TASK INSTRUCTIONS >>
Print the records below exactly; all of them are needed.
○ ○ ○
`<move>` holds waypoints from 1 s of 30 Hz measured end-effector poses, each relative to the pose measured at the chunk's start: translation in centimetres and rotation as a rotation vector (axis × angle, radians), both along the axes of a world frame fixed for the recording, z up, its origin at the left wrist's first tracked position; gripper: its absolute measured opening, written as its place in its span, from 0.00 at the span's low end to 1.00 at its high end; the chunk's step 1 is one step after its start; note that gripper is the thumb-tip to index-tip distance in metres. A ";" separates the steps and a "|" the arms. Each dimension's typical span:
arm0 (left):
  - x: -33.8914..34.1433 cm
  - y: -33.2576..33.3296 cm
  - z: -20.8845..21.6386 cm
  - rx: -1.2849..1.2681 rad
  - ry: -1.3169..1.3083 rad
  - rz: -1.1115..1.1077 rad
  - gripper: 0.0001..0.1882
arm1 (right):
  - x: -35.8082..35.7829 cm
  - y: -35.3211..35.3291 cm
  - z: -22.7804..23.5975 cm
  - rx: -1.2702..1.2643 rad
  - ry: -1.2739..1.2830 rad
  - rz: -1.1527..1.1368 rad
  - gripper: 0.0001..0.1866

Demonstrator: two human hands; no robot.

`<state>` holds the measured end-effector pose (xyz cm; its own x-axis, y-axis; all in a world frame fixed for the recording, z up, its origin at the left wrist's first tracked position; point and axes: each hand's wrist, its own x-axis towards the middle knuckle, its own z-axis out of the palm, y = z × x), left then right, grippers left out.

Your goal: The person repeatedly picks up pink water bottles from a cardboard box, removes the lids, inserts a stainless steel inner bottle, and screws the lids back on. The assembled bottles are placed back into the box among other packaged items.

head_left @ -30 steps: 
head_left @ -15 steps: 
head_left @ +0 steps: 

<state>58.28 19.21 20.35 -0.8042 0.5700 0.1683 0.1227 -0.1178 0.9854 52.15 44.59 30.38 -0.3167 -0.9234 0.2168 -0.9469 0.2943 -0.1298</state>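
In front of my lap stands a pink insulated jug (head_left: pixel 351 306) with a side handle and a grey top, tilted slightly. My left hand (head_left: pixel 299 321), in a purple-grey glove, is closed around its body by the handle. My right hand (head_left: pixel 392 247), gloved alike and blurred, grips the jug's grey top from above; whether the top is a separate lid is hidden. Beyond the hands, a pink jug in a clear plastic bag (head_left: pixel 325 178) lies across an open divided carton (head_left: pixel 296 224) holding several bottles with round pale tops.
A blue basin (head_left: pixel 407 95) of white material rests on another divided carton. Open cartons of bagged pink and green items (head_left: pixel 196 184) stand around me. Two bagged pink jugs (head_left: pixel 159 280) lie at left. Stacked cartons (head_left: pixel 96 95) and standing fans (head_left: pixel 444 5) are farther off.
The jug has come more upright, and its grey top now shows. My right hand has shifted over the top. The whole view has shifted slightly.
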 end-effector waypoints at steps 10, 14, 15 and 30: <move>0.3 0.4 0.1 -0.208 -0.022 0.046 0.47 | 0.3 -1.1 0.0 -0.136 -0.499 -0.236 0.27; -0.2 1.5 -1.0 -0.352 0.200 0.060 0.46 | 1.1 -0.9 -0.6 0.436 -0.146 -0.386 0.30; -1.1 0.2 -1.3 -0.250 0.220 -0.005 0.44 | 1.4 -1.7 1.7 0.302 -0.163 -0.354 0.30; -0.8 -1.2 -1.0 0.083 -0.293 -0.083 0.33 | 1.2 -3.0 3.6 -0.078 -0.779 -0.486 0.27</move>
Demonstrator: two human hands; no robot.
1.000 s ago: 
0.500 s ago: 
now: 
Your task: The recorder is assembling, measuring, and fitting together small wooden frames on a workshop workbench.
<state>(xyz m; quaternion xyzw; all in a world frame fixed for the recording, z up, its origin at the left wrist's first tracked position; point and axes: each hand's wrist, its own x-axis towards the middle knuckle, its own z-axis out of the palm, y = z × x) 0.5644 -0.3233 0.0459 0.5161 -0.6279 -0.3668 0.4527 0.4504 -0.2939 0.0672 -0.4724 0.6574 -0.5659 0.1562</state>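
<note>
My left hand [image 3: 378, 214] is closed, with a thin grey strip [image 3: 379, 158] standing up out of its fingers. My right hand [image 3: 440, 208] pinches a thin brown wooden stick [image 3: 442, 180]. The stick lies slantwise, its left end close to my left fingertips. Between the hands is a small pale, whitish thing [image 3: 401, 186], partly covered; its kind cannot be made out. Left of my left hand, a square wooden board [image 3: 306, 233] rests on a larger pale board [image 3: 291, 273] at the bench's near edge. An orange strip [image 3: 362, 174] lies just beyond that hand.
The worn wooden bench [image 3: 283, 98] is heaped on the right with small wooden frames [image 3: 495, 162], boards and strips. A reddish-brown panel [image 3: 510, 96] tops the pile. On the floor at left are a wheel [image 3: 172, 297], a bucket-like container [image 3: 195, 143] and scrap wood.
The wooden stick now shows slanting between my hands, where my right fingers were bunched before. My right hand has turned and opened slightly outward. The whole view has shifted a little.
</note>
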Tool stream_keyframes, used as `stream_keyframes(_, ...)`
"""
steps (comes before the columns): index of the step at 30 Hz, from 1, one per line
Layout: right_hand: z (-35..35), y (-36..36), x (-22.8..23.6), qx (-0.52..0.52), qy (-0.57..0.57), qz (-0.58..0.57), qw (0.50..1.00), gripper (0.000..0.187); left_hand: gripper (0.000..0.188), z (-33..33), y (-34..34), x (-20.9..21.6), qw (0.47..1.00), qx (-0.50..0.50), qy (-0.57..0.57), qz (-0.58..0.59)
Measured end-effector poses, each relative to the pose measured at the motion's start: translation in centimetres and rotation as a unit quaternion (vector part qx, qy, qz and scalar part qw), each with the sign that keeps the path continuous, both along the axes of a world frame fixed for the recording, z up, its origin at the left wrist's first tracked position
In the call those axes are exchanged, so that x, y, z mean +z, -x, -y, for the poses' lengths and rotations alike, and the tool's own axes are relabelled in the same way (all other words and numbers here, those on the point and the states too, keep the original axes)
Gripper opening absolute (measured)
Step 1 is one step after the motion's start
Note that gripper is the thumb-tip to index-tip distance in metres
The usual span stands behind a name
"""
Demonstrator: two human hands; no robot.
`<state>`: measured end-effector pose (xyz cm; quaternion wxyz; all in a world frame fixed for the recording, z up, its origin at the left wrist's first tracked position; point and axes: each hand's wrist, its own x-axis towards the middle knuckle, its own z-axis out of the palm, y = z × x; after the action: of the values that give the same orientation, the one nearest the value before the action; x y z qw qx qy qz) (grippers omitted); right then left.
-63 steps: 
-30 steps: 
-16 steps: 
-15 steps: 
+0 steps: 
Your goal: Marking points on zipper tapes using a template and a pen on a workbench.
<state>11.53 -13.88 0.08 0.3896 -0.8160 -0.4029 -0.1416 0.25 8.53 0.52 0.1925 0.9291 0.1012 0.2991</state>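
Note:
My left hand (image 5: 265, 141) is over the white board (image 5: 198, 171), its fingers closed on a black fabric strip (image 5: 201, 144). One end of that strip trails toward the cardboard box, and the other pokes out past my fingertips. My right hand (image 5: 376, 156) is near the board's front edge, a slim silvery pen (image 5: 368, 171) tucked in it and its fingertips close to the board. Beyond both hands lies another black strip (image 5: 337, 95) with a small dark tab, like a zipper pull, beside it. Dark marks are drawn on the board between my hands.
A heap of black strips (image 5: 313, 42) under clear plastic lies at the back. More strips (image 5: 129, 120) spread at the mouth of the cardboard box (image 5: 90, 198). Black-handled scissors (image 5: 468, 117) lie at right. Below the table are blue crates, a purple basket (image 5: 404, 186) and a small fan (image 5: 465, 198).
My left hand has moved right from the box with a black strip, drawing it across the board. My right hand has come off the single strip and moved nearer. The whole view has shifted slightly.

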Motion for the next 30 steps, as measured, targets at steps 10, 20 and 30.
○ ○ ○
TASK SOLUTION >>
`<move>` holds waypoints from 1 s of 30 Hz measured end-effector poses, each relative to the pose measured at the chunk's start: translation in centimetres and rotation as a rotation vector (axis × angle, radians), both along the axes of a world frame fixed for the recording, z up, its origin at the left wrist's first tracked position; gripper: its absolute measured opening, written as its place in its span, from 0.00 at the span's low end to 1.00 at its high end; the chunk's step 1 is one step after its start; note that gripper is the thumb-tip to index-tip distance in metres. A ";" separates the steps and a "|" the arms. Each dimension's typical span:
arm0 (left):
  - x: -33.8914..34.1433 cm
  - y: -33.2576..33.3296 cm
  - z: -20.8845..21.6386 cm
  - rx: -1.2849..1.2681 rad
  - ry: -1.3169..1.3083 rad
  - rz: -1.1115..1.1077 rad
  - gripper: 0.0001..0.1882
arm1 (right):
  - x: -35.8082..35.7829 cm
  - y: -35.3211..35.3291 cm
  - z: -22.7804..23.5975 cm
  - rx: -1.2702..1.2643 rad
  - ry: -1.2739..1.2830 rad
  - rz: -1.1527..1.1368 rad
  - gripper: 0.0001..0.1866

Demonstrator: two human hands; no robot.

`<state>` holds the measured end-effector pose (xyz cm; its own x-axis, y-axis; all in a world frame fixed for the recording, z up, its origin at the left wrist's first tracked position; point and axes: each hand's wrist, its own x-axis towards the middle knuckle, its own z-axis out of the palm, y = z × x), left then right, grippers left out.

Your goal: The person repeatedly picks up pink water bottles from a cardboard box, removes the lids, inserts a stainless steel inner bottle, and screws the lids back on. The assembled bottles are placed back into the box among other packaged items.

head_left @ -30 steps: 
head_left @ -15 steps: 
head_left @ +0 steps: 

<state>58.28 19.21 20.35 -0.8042 0.5700 0.1683 0.1227 -0.1178 0.9854 52.15 44.59 30.38 -0.3167 -0.9234 0.2168 -0.9469 0.2943 -0.1298</state>
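In front of my lap stands a pink insulated jug (head_left: pixel 351 306) with a side handle and a grey top, tilted slightly. My left hand (head_left: pixel 299 321), in a purple-grey glove, is closed around its body by the handle. My right hand (head_left: pixel 392 247), gloved alike and blurred, grips the jug's grey top from above; whether the top is a separate lid is hidden. Beyond the hands, a pink jug in a clear plastic bag (head_left: pixel 325 178) lies across an open divided carton (head_left: pixel 296 224) holding several bottles with round pale tops.
A blue basin (head_left: pixel 407 95) of white material rests on another divided carton. Open cartons of bagged pink and green items (head_left: pixel 196 184) stand around me. Two bagged pink jugs (head_left: pixel 159 280) lie at left. Stacked cartons (head_left: pixel 96 95) and standing fans (head_left: pixel 444 5) are farther off.
The jug has come more upright, and its grey top now shows. My right hand has shifted over the top. The whole view has shifted slightly.
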 end-effector waypoints at steps 10, 14, 15 and 30: <move>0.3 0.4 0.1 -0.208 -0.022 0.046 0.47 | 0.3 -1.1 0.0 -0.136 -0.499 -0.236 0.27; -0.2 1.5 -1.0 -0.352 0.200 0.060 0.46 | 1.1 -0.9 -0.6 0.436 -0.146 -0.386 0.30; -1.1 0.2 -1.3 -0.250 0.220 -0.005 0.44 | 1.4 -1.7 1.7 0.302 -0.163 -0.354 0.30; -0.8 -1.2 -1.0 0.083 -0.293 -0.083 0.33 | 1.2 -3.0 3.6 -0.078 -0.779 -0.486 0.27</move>
Demonstrator: two human hands; no robot.
1.000 s ago: 
0.500 s ago: 
now: 
Your task: The recorder is assembling, measuring, and fitting together small wooden frames on a workshop workbench.
<state>(xyz m; quaternion xyzw; all in a world frame fixed for the recording, z up, its origin at the left wrist's first tracked position; point and axes: each hand's wrist, its own x-axis towards the middle knuckle, its own z-axis out of the palm, y = z × x) 0.5644 -0.3233 0.0459 0.5161 -0.6279 -0.3668 0.4527 0.4504 -0.2939 0.0672 -0.4724 0.6574 -0.5659 0.1562</state>
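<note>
My left hand [image 3: 378, 214] is closed, with a thin grey strip [image 3: 379, 158] standing up out of its fingers. My right hand [image 3: 440, 208] pinches a thin brown wooden stick [image 3: 442, 180]. The stick lies slantwise, its left end close to my left fingertips. Between the hands is a small pale, whitish thing [image 3: 401, 186], partly covered; its kind cannot be made out. Left of my left hand, a square wooden board [image 3: 306, 233] rests on a larger pale board [image 3: 291, 273] at the bench's near edge. An orange strip [image 3: 362, 174] lies just beyond that hand.
The worn wooden bench [image 3: 283, 98] is heaped on the right with small wooden frames [image 3: 495, 162], boards and strips. A reddish-brown panel [image 3: 510, 96] tops the pile. On the floor at left are a wheel [image 3: 172, 297], a bucket-like container [image 3: 195, 143] and scrap wood.
The wooden stick now shows slanting between my hands, where my right fingers were bunched before. My right hand has turned and opened slightly outward. The whole view has shifted a little.
</note>
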Tool stream_keyframes, used as `stream_keyframes(_, ...)`
"""
steps (comes before the columns): index of the step at 30 Hz, from 1, one per line
Layout: right_hand: z (-35..35), y (-36..36), x (-22.8..23.6), qx (-0.52..0.52), qy (-0.57..0.57), qz (-0.58..0.57), qw (0.50..1.00), gripper (0.000..0.187); left_hand: gripper (0.000..0.188), z (-33..33), y (-34..34), x (-20.9..21.6), qw (0.47..1.00), qx (-0.50..0.50), qy (-0.57..0.57), qz (-0.58..0.59)
Measured end-effector poses, each relative to the pose measured at the motion's start: translation in centimetres and rotation as a unit quaternion (vector part qx, qy, qz and scalar part qw), each with the sign that keeps the path continuous, both along the axes of a world frame fixed for the recording, z up, its origin at the left wrist's first tracked position
In the call those axes are exchanged, so that x, y, z mean +z, -x, -y, for the poses' lengths and rotations alike, and the tool's own axes are relabelled in the same way (all other words and numbers here, those on the point and the states too, keep the original axes)
Gripper opening absolute (measured)
Step 1 is one step after the motion's start
Note that gripper is the thumb-tip to index-tip distance in metres
The usual span stands behind a name
"""
Demonstrator: two human hands; no robot.
`<state>`: measured end-effector pose (xyz cm; quaternion wxyz; all in a world frame fixed for the recording, z up, its origin at the left wrist's first tracked position; point and axes: each hand's wrist, its own x-axis towards the middle knuckle, its own z-axis out of the palm, y = z × x; after the action: of the values that give the same orientation, the one nearest the value before the action; x y z qw qx qy qz) (grippers omitted); right then left.
-63 steps: 
-30 steps: 
-16 steps: 
-15 steps: 
+0 steps: 
Your goal: Marking points on zipper tapes using a template and a pen on a workbench.
<state>11.53 -13.88 0.08 0.3896 -0.8160 -0.4029 -0.1416 0.25 8.53 0.52 0.1925 0.9291 0.1012 0.2991</state>
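Note:
My left hand (image 5: 265, 141) is over the white board (image 5: 198, 171), its fingers closed on a black fabric strip (image 5: 201, 144). One end of that strip trails toward the cardboard box, and the other pokes out past my fingertips. My right hand (image 5: 376, 156) is near the board's front edge, a slim silvery pen (image 5: 368, 171) tucked in it and its fingertips close to the board. Beyond both hands lies another black strip (image 5: 337, 95) with a small dark tab, like a zipper pull, beside it. Dark marks are drawn on the board between my hands.
A heap of black strips (image 5: 313, 42) under clear plastic lies at the back. More strips (image 5: 129, 120) spread at the mouth of the cardboard box (image 5: 90, 198). Black-handled scissors (image 5: 468, 117) lie at right. Below the table are blue crates, a purple basket (image 5: 404, 186) and a small fan (image 5: 465, 198).
My left hand has moved right from the box with a black strip, drawing it across the board. My right hand has come off the single strip and moved nearer. The whole view has shifted slightly.
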
Motion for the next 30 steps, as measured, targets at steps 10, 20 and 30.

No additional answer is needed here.